▶ Exercise prompt: Count the lines below that contain the word "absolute", and state only that number.

┄┄┄┄┄┄┄┄┄┄┄┄┄┄┄┄┄┄┄┄

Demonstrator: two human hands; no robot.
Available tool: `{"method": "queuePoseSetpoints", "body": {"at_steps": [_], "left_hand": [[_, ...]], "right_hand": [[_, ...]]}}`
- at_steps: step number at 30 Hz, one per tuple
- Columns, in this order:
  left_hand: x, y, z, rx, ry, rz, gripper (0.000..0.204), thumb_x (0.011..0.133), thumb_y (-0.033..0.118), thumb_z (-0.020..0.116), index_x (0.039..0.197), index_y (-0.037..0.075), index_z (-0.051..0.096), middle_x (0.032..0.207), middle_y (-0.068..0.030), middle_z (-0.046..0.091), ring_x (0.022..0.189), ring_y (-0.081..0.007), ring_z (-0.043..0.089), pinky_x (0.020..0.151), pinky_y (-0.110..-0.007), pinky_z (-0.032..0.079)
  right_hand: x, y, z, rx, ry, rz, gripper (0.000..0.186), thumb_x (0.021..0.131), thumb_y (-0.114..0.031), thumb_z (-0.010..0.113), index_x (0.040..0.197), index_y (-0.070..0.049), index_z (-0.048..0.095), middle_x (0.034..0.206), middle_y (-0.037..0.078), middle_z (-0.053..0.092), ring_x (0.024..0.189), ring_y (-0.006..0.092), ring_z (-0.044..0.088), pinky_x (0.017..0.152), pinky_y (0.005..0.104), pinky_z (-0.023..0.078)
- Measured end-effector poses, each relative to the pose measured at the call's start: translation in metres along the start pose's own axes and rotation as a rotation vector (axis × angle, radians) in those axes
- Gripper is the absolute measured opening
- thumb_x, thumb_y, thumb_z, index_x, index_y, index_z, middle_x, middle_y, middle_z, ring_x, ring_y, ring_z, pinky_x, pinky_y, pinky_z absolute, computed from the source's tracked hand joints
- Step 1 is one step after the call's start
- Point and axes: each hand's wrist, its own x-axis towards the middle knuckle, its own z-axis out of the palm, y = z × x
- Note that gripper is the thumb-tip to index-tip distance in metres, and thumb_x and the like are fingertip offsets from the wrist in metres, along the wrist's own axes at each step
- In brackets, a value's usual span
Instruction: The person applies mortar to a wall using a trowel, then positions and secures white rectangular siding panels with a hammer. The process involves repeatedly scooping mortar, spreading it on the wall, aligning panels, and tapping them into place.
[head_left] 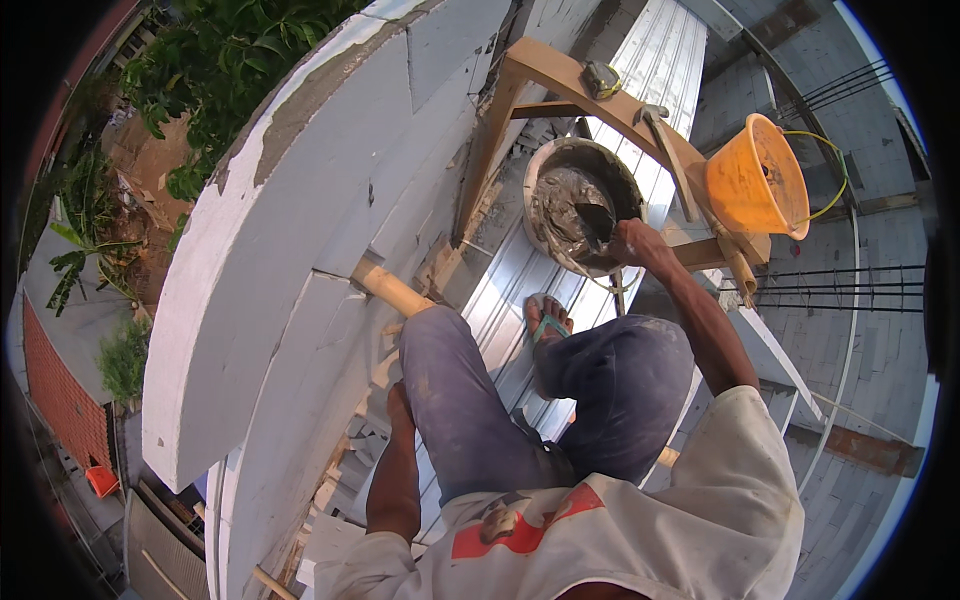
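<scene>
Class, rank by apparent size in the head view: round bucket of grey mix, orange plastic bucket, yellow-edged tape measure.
1. Round bucket of grey mix
2. Orange plastic bucket
3. Yellow-edged tape measure

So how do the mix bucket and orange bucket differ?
The mix bucket looks grey and caked; the orange bucket, brighter. The mix bucket holds grey mix; the orange bucket shows none. The right hand is at the mix bucket, not the orange bucket. Both look round.

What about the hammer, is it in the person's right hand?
No, the hammer lies on the wooden trestle, while the right hand holds a dark trowel in the mortar bucket.
</scene>
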Motion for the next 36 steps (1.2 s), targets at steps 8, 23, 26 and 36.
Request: {"method": "queuePoseSetpoints", "body": {"at_steps": [8,23,26,36], "left_hand": [[-0.009,-0.018,-0.006,-0.271,0.043,0.146,0.043,0.101,0.035,0.052,0.117,0.000,0.071,0.110,-0.0196,0.075,0.100,-0.0344,0.073,0.084,-0.047,0.056],[-0.006,0.032,0.006,0.518,0.070,-0.099,0.026,0.099,0.015,0.052,0.109,0.004,0.073,0.117,-0.0202,0.073,0.112,-0.0408,0.070,0.092,-0.053,0.056],[-0.015,0.048,0.001,0.529,0.078,-0.130,0.026,0.099,0.014,0.052,0.107,0.004,0.074,0.116,-0.0198,0.073,0.111,-0.0405,0.071,0.092,-0.053,0.056],[-0.014,0.041,0.001,0.549,0.044,-0.144,0.026,0.100,0.014,0.051,0.112,0.007,0.073,0.120,-0.0181,0.071,0.117,-0.0401,0.068,0.095,-0.054,0.055]], "right_hand": [[-0.038,-0.040,-0.059,0.968,-0.388,0.404,0.029,0.095,-0.032,0.069,0.088,-0.005,0.073,0.059,0.001,0.054,0.043,0.0124,0.048,0.039,0.0295,0.037],[0.040,-0.326,-0.173,0.340,0.723,-0.977,0.038,0.098,-0.015,0.064,0.127,0.008,0.056,0.097,0.017,0.064,0.073,0.0291,0.067,0.061,0.0404,0.055],[0.005,-0.342,-0.179,0.234,0.441,-1.003,0.043,0.095,-0.011,0.064,0.132,0.007,0.053,0.097,0.018,0.062,0.076,0.0338,0.068,0.058,0.0430,0.057],[-0.022,-0.363,-0.270,-0.072,0.275,-0.951,0.043,0.089,-0.005,0.066,0.130,0.002,0.055,0.099,0.018,0.063,0.076,0.0368,0.071,0.064,0.0456,0.061]]}}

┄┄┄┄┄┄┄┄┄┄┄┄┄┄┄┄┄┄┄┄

▶ Worked solution: 2